Exactly as they appear below, repeat the lines from the one with "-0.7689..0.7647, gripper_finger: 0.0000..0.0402" through the one with "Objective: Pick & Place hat". Drop every picture.
━━━━━━━━
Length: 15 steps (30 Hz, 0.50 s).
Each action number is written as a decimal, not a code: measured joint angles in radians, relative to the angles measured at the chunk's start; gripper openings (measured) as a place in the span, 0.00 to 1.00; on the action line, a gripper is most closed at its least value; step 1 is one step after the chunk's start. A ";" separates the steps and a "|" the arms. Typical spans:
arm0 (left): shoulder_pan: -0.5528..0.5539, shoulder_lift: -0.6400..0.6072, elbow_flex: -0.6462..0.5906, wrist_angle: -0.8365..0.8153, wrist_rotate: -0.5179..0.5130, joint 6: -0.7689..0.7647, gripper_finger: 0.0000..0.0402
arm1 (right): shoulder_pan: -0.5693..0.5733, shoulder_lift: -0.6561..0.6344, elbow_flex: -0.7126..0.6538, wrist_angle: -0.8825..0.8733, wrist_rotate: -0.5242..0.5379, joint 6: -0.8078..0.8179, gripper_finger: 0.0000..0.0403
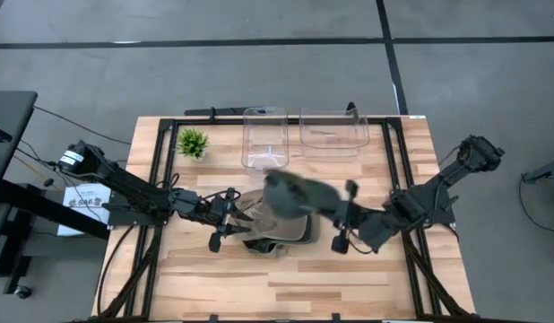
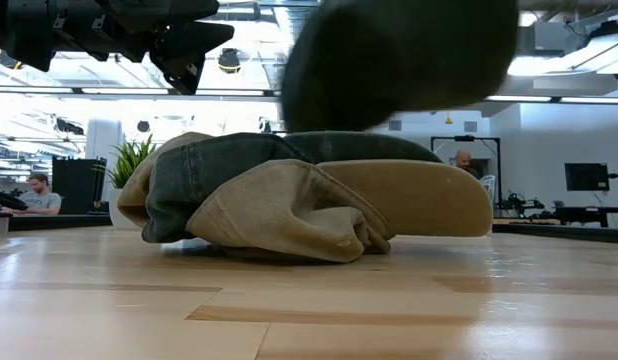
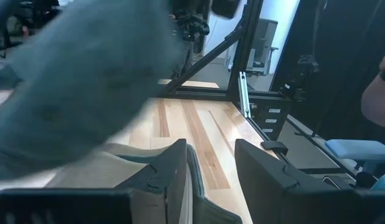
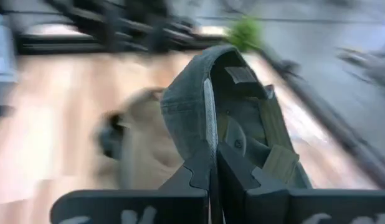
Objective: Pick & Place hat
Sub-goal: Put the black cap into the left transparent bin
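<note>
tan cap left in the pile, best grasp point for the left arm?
Grip the tan cap by its flat stiff brim, which juts clear of the crumpled crown. Come in level at the brim's edge; the open left gripper sits on the opposite side, so it likely must reach around.

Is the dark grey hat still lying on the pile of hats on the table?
No, the right pincer holds the dark grey hat up above the pile.
</note>
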 joint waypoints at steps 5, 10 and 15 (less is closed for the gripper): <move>0.000 0.000 0.000 0.000 0.000 -0.002 0.33 | -0.043 -0.031 0.000 0.229 -0.118 -0.257 0.01; 0.000 0.000 0.000 -0.002 0.000 -0.003 0.33 | -0.095 -0.137 -0.004 0.331 -0.117 -0.393 0.00; 0.000 0.000 0.000 -0.005 0.000 -0.003 0.33 | -0.179 -0.303 -0.111 0.499 -0.138 -0.434 0.00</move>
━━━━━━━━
### RESPONSE BOX:
arm0 (left): shoulder_pan: -0.5528..0.5539, shoulder_lift: -0.6400..0.6072, elbow_flex: -0.6462..0.5906, wrist_angle: -0.8365..0.8153, wrist_rotate: -0.5179..0.5130, joint 6: -0.7689..0.7647, gripper_finger: 0.0000..0.0402
arm1 (right): shoulder_pan: -0.5693..0.5733, shoulder_lift: -0.6561..0.6344, elbow_flex: -0.7126..0.6538, wrist_angle: -0.8825..0.8733, wrist_rotate: -0.5242..0.5379, joint 6: -0.8078..0.8179, gripper_finger: 0.0000..0.0403
Objective: Pick & Place hat

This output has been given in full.